- _PROBLEM TO WORK ON_: Extract every line of the material that holds the string "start".

- _DATASET SECTION_:
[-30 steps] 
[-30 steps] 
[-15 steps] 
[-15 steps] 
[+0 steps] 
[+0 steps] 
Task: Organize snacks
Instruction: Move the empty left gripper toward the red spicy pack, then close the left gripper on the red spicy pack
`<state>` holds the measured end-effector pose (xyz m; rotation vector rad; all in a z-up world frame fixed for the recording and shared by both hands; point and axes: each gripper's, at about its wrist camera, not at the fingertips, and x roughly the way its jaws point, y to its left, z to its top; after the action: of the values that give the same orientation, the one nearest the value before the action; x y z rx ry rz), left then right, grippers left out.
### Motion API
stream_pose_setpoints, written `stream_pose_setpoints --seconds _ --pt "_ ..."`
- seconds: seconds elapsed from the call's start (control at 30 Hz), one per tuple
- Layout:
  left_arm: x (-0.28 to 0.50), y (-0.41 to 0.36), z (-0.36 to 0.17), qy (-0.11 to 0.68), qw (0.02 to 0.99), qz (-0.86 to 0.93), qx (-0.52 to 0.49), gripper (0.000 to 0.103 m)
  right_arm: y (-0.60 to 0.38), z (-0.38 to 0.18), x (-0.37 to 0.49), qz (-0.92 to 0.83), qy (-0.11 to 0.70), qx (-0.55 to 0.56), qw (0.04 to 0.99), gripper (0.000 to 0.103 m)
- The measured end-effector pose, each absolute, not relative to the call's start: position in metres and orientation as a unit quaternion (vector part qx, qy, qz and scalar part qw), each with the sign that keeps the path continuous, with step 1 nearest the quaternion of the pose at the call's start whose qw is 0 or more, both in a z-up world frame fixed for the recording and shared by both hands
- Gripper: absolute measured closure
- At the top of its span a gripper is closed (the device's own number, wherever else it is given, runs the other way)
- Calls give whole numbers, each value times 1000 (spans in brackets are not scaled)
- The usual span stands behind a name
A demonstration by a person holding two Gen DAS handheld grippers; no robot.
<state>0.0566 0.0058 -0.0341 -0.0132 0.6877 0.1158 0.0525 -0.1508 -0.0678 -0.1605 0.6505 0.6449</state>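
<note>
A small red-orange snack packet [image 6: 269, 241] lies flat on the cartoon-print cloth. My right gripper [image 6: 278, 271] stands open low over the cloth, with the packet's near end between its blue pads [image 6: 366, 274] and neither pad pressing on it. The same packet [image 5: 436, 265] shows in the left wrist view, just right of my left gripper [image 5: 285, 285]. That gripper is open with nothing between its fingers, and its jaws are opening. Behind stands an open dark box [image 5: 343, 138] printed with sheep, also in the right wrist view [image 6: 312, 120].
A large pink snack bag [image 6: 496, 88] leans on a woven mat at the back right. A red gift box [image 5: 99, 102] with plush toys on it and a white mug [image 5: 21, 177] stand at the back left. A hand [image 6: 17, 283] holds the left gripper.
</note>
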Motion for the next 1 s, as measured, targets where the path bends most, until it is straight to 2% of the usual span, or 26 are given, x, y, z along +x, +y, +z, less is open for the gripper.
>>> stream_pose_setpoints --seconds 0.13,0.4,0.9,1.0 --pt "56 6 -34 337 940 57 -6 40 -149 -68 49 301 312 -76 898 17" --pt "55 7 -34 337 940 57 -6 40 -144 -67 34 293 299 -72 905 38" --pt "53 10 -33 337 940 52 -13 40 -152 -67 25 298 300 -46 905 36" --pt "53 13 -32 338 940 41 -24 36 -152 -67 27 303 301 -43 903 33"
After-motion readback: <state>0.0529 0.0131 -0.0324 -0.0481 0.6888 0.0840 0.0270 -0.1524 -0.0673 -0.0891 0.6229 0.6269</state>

- _REPLY TO THE TASK_:
- seconds: seconds elapsed from the call's start (control at 30 Hz), one per tuple
- The measured end-effector pose, each absolute, not relative to the call's start: position in metres and orientation as a unit quaternion (vector part qx, qy, qz and scalar part qw), each with the sign that keeps the path continuous, with step 1 nearest the quaternion of the pose at the call's start whose qw is 0 or more, both in a z-up world frame fixed for the recording and shared by both hands

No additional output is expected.